Miceli has been a force on the Philly jazz scene since 1980 while touring the world and mentoring young players as an educator. In 1990 he co-founded the group Monkadelphia, dedicated to playing the music of Thelonious Monk. He is also a member of the PhilOrch Jazz Ensemble, a quartet featuring members of the Philadelphia Orchestra. He has worked with countless jazz luminaries as both a leader and a sideman, including David Liebman, Jimmy Bruno, Ken Peplowski, John Blake, John Swana, Joe Magnarelli, Steve Slagle, Larry McKenna, and many others.
From All About Jazz: “As this unique collaboration amply illustrates, the sonorities of the violin and vibraphone make a beautiful combination. The violin resonates with emotion, and the vibes have the accuracy of a keyboard instrument with metal bars whose sound resembles bells, so that emotion and intellect are balanced. Monroe and Miceli are adept and resilient musicians of the highest caliber, so they are able to weave their combined sounds into many expressive variations that create “tone poems” and tell stories.

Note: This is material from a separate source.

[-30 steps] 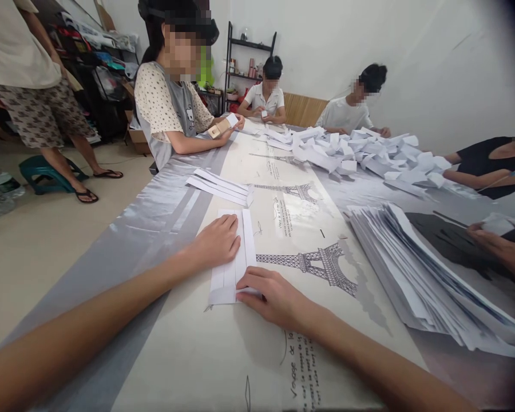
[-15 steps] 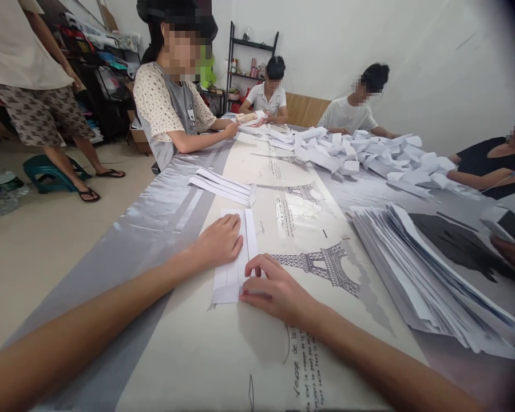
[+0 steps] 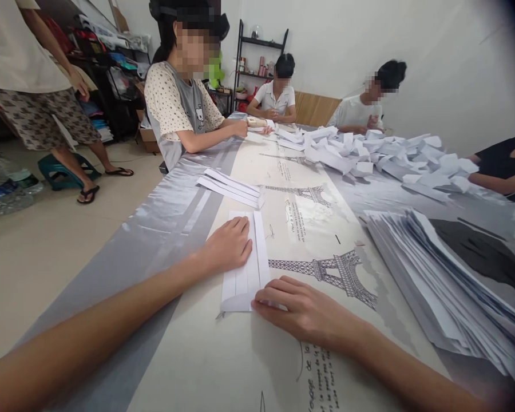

For this album, they chose music of diverse genres -jazz standards, classical, folk/country, blues, Monk, and an arrangement (Monroe’s “Wade in the Water”) that defies categorization. Because they are outstanding jazz players, the music always retains the mainstream jazz idiom as its ultimate reference point. This is a finely done and highly listenable album that carries the listener away by evoking images and mental associations in response to the feelings generated. Monroe and Miceli “speak” well not only to each other but to the mind and heart of the listener.”